### [Work order]
Could you transcribe the entries below exactly, starting at the line that contains "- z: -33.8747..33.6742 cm" and stopping at the last line, without any pictures?

*** Opening of Data supplied ***

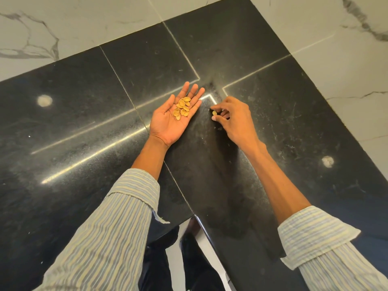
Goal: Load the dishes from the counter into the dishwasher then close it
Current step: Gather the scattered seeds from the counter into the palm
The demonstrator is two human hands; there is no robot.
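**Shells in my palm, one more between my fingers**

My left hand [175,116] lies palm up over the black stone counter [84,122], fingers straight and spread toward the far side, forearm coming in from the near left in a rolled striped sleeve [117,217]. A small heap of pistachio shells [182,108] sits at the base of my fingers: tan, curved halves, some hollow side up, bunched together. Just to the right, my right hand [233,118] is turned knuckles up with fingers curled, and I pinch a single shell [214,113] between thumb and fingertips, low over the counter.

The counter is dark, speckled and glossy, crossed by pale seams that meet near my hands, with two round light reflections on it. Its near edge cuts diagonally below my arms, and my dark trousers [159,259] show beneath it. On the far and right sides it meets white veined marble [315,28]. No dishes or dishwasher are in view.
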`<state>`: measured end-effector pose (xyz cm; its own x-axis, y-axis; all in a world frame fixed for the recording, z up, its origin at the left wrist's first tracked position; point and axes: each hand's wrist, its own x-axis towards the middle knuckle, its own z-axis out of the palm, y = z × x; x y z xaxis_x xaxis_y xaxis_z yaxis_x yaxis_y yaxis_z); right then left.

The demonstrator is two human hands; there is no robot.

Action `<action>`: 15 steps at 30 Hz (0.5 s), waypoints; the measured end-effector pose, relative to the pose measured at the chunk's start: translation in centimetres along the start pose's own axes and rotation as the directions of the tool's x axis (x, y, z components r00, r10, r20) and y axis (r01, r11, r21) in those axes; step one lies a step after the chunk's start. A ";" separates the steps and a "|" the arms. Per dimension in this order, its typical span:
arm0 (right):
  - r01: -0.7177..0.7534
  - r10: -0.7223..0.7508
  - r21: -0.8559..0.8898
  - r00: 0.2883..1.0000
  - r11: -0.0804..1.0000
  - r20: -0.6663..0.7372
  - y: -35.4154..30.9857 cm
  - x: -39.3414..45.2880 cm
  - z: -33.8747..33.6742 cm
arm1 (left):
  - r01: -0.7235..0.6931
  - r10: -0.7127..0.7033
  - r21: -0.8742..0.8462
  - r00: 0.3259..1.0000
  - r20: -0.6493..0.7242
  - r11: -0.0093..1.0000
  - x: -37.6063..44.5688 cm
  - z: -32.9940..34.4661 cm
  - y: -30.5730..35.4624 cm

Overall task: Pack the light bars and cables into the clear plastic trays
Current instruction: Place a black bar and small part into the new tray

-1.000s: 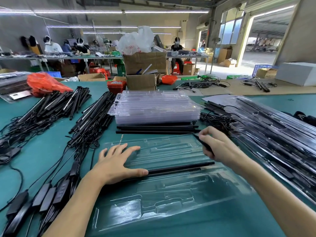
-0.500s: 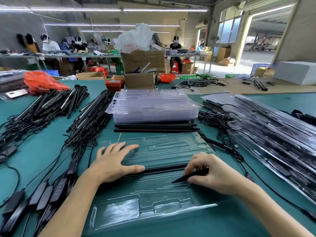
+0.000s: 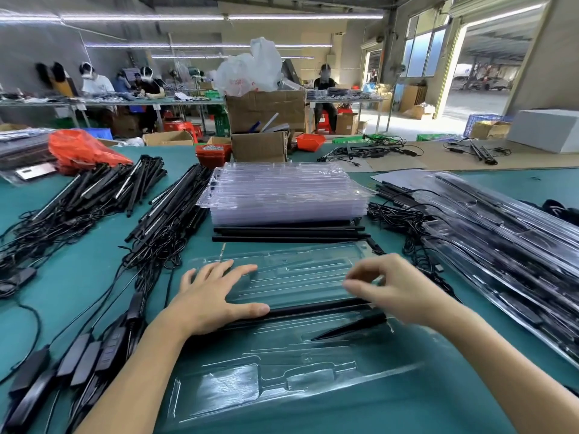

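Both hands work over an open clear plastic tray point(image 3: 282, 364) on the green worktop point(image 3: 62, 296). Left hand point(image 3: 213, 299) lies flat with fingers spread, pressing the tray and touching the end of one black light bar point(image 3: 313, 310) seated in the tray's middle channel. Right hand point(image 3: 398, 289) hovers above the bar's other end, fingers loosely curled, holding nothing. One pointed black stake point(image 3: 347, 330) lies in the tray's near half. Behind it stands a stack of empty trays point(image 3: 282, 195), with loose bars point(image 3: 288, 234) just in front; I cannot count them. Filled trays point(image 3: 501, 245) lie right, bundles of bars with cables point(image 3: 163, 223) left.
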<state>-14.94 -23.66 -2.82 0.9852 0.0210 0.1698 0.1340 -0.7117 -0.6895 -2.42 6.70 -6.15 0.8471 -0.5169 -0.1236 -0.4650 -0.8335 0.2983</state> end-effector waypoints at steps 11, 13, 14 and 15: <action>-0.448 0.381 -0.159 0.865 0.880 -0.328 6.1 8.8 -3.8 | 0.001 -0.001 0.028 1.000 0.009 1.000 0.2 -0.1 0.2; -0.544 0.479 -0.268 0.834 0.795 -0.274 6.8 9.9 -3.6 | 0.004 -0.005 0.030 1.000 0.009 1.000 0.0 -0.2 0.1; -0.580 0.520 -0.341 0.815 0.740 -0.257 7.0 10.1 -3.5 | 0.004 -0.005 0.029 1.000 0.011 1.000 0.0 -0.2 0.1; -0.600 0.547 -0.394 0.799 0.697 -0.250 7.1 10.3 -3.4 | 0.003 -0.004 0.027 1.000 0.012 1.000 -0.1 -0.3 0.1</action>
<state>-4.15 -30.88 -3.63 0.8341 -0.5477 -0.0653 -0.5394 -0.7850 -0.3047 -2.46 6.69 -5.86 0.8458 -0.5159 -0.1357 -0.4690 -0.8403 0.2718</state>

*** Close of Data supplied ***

### [Expected answer]
  - z: -33.8747..33.6742 cm
arm1 (left):
  - r01: -0.7235..0.6931
  - r10: -0.7127..0.7033
  - r21: -0.8742..0.8462
  - r00: 0.3259..1.0000
  - r20: -0.6493..0.7242
  - r11: -0.0093..1.0000
  - x: -37.6063..44.5688 cm
  - z: -32.9940..34.4661 cm
  - y: -30.5730..35.4624 cm

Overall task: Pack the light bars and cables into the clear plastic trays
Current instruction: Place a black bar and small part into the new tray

-1.000s: 
-0.500s: 
+0.000s: 

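Both hands work over an open clear plastic tray point(image 3: 282, 364) on the green worktop point(image 3: 62, 296). Left hand point(image 3: 213, 299) lies flat with fingers spread, pressing the tray and touching the end of one black light bar point(image 3: 313, 310) seated in the tray's middle channel. Right hand point(image 3: 398, 289) hovers above the bar's other end, fingers loosely curled, holding nothing. One pointed black stake point(image 3: 347, 330) lies in the tray's near half. Behind it stands a stack of empty trays point(image 3: 282, 195), with loose bars point(image 3: 288, 234) just in front; I cannot count them. Filled trays point(image 3: 501, 245) lie right, bundles of bars with cables point(image 3: 163, 223) left.
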<state>-14.94 -23.66 -2.82 0.9852 0.0210 0.1698 0.1340 -0.7117 -0.6895 -2.42 6.70 -6.15 0.8471 -0.5169 -0.1236 -0.4650 -0.8335 0.2983</state> end-effector waypoints at steps 11, 13, 14 and 15: <action>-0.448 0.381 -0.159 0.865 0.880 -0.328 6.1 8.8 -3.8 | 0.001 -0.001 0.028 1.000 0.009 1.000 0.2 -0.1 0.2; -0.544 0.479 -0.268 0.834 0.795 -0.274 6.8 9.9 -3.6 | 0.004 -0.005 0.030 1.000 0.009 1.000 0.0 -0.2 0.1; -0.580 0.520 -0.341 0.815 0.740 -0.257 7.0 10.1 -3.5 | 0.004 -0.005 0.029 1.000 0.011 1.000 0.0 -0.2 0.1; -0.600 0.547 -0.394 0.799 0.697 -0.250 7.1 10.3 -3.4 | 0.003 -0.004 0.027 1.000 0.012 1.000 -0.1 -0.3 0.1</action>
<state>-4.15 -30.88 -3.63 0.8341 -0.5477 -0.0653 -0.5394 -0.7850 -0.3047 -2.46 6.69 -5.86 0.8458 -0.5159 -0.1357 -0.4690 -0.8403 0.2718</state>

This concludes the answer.